> **Exercise data**:
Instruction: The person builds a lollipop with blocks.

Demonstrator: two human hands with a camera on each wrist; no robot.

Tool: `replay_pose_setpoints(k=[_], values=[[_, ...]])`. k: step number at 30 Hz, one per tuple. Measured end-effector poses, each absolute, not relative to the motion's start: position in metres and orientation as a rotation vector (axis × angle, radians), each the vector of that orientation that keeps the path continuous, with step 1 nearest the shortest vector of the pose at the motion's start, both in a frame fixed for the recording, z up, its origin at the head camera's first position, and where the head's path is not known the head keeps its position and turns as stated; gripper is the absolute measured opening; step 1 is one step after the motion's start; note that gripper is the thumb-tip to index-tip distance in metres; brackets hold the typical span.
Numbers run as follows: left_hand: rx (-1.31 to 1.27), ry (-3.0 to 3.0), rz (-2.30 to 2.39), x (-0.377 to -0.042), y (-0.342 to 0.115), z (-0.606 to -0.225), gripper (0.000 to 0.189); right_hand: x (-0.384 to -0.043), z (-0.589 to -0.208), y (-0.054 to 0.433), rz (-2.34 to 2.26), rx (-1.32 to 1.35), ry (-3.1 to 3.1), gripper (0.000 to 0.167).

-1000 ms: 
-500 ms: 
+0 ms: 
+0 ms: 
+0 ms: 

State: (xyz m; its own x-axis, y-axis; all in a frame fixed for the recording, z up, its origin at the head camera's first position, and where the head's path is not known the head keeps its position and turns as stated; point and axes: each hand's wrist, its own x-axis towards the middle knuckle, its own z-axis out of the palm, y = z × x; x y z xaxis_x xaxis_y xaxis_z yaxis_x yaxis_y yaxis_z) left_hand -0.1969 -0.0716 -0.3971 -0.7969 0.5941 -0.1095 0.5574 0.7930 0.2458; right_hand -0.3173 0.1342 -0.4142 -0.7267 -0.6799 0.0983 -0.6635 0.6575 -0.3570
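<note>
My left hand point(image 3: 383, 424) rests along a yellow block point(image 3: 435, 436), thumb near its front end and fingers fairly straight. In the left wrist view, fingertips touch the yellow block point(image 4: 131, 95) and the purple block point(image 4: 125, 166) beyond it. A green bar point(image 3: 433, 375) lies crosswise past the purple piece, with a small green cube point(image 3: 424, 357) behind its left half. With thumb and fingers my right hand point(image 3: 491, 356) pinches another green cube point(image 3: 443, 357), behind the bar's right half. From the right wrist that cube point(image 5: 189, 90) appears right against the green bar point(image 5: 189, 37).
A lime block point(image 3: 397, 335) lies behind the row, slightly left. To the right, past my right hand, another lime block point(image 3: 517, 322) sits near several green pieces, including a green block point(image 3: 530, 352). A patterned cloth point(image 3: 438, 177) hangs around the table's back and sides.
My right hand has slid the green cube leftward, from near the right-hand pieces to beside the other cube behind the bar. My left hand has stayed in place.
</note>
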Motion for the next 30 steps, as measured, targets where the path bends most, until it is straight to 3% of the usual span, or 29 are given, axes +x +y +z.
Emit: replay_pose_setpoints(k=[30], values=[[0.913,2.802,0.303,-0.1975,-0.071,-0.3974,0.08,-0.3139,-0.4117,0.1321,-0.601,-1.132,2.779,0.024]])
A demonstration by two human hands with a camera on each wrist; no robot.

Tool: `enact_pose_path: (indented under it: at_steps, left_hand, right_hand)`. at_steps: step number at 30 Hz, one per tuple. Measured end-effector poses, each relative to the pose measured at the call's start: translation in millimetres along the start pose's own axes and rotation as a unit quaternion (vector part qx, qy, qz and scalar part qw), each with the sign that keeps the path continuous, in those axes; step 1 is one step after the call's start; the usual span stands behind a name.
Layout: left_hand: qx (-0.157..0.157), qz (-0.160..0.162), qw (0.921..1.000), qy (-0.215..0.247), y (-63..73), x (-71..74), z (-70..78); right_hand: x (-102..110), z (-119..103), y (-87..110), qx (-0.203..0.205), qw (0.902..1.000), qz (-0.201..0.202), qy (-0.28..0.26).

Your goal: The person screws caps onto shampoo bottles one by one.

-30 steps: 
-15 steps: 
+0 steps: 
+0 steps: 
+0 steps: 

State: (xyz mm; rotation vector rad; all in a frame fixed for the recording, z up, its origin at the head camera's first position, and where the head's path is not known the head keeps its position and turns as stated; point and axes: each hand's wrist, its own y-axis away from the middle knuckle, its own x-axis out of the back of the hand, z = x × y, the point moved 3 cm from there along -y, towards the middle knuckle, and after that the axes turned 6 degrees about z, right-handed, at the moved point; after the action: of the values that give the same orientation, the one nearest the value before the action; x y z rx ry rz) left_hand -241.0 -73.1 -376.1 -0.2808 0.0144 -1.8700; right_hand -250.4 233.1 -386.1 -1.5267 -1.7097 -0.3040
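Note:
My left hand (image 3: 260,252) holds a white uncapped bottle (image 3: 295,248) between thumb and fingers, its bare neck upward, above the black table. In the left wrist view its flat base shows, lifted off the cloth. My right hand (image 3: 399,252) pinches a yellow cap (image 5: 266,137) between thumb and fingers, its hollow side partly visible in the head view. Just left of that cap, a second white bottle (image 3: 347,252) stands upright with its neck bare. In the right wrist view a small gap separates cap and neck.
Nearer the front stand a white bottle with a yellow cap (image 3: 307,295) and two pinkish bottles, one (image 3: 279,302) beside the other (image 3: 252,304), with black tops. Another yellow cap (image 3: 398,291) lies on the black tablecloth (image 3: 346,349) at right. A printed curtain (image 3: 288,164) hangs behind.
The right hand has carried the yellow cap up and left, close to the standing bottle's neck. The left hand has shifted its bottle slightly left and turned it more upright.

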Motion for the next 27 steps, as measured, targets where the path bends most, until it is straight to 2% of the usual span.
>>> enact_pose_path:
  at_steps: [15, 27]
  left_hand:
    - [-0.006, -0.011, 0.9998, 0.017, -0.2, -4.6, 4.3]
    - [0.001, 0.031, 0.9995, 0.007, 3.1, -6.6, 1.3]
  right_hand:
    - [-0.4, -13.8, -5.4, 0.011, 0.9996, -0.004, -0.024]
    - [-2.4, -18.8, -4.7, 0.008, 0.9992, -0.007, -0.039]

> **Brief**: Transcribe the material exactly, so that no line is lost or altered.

> **Written solution**:
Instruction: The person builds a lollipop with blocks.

Demonstrator: two human hands with a camera on each wrist; no robot.

Tool: `replay_pose_setpoints(k=[_], values=[[_, ...]])`. k: step number at 30 Hz, one per tuple. Measured end-effector poses, each absolute, not relative to the motion's start: position in metres and orientation as a rotation vector (axis × angle, radians), each the vector of that orientation that keeps the path continuous, with step 1 nearest the shortest vector of the pose at the motion's start, both in a frame fixed for the recording, z up, its origin at the head camera's first position, and where the head's path is not known the head keeps its position and turns as stated; gripper is the absolute measured opening; step 1 is one step after the motion's start; note that gripper is the thumb-tip to index-tip distance in metres; brackets hold the typical span.
Numbers run as follows: left_hand: rx (-1.31 to 1.27), ry (-3.0 to 3.0), rz (-2.30 to 2.39), x (-0.377 to -0.042), y (-0.342 to 0.115), z (-0.606 to -0.225), gripper (0.000 to 0.189); right_hand: x (-0.384 to -0.043), z (-0.589 to -0.208), y (-0.054 to 0.433), rz (-2.34 to 2.26), rx (-1.32 to 1.35), ry (-3.1 to 3.1), gripper (0.000 to 0.167).

-1000 ms: 
-500 ms: 
+0 ms: 
+0 ms: 
+0 ms: 

State: (xyz m; its own x-axis, y-axis; all in a frame fixed for the recording, z up, its origin at the head camera's first position, and where the head's path is not known the head keeps its position and turns as stated; point and axes: each hand's wrist, its own x-axis towards the middle knuckle, its own z-axis out of the palm, y = z × x; x y z xaxis_x xaxis_y xaxis_z yaxis_x yaxis_y yaxis_z) left_hand -0.1969 -0.0716 -0.3971 -0.7969 0.5941 -0.1095 0.5574 0.7930 0.2458; right_hand -0.3173 0.1342 -0.4142 -0.7267 -0.6799 0.0983 -0.6635 0.6575 -0.3570
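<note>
My left hand point(image 3: 383, 424) rests along a yellow block point(image 3: 435, 436), thumb near its front end and fingers fairly straight. In the left wrist view, fingertips touch the yellow block point(image 4: 131, 95) and the purple block point(image 4: 125, 166) beyond it. A green bar point(image 3: 433, 375) lies crosswise past the purple piece, with a small green cube point(image 3: 424, 357) behind its left half. With thumb and fingers my right hand point(image 3: 491, 356) pinches another green cube point(image 3: 443, 357), behind the bar's right half. From the right wrist that cube point(image 5: 189, 90) appears right against the green bar point(image 5: 189, 37).
A lime block point(image 3: 397, 335) lies behind the row, slightly left. To the right, past my right hand, another lime block point(image 3: 517, 322) sits near several green pieces, including a green block point(image 3: 530, 352). A patterned cloth point(image 3: 438, 177) hangs around the table's back and sides.
My right hand has slid the green cube leftward, from near the right-hand pieces to beside the other cube behind the bar. My left hand has stayed in place.
</note>
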Motion for the next 30 steps, as measured, targets where the path bends most, until it is straight to 3% of the usual span, or 29 are given, axes +x +y +z.
Emit: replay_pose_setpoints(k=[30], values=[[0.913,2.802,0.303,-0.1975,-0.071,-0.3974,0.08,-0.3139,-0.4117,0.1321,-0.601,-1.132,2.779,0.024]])
A demonstration by two human hands with a camera on each wrist; no robot.

Tool: `enact_pose_path: (indented under it: at_steps, left_hand, right_hand)`. at_steps: step number at 30 Hz, one per tuple. Measured end-effector poses, each relative to the pose measured at the call's start: translation in millimetres along the start pose's own axes and rotation as a unit quaternion (vector part qx, qy, qz and scalar part qw), each with the sign that keeps the path continuous, in those axes; step 1 is one step after the call's start; the usual span stands behind a name.
Layout: left_hand: qx (-0.157..0.157), qz (-0.160..0.162), qw (0.921..1.000), qy (-0.215..0.247), y (-63..73), x (-71..74), z (-70..78); right_hand: x (-102..110), z (-119..103), y (-87..110), qx (-0.203..0.205), qw (0.902..1.000), qz (-0.201..0.202), qy (-0.28..0.26).

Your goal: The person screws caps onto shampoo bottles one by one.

-30 steps: 
-15 steps: 
+0 steps: 
+0 steps: 
+0 steps: 

State: (xyz mm; rotation vector rad; all in a frame fixed for the recording, z up, its origin at the head camera's first position, and where the head's path is not known the head keeps its position and turns as stated; point and axes: each hand's wrist, its own y-axis away from the middle knuckle, its own x-axis out of the back of the hand, z = x × y, the point moved 3 cm from there along -y, towards the middle knuckle, and after that the axes turned 6 degrees about z, right-handed, at the moved point; after the action: of the values that give the same orientation, the one nearest the value before the action; x y z rx ry rz) left_hand -241.0 -73.1 -376.1 -0.2808 0.0144 -1.8700; right_hand -250.4 233.1 -386.1 -1.5267 -1.7097 -0.3040
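Note:
My left hand (image 3: 260,252) holds a white uncapped bottle (image 3: 295,248) between thumb and fingers, its bare neck upward, above the black table. In the left wrist view its flat base shows, lifted off the cloth. My right hand (image 3: 399,252) pinches a yellow cap (image 5: 266,137) between thumb and fingers, its hollow side partly visible in the head view. Just left of that cap, a second white bottle (image 3: 347,252) stands upright with its neck bare. In the right wrist view a small gap separates cap and neck.
Nearer the front stand a white bottle with a yellow cap (image 3: 307,295) and two pinkish bottles, one (image 3: 279,302) beside the other (image 3: 252,304), with black tops. Another yellow cap (image 3: 398,291) lies on the black tablecloth (image 3: 346,349) at right. A printed curtain (image 3: 288,164) hangs behind.
The right hand has carried the yellow cap up and left, close to the standing bottle's neck. The left hand has shifted its bottle slightly left and turned it more upright.
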
Motion for the next 27 steps, as measured, targets where the path bends most, until it is straight to 2% of the usual span.
>>> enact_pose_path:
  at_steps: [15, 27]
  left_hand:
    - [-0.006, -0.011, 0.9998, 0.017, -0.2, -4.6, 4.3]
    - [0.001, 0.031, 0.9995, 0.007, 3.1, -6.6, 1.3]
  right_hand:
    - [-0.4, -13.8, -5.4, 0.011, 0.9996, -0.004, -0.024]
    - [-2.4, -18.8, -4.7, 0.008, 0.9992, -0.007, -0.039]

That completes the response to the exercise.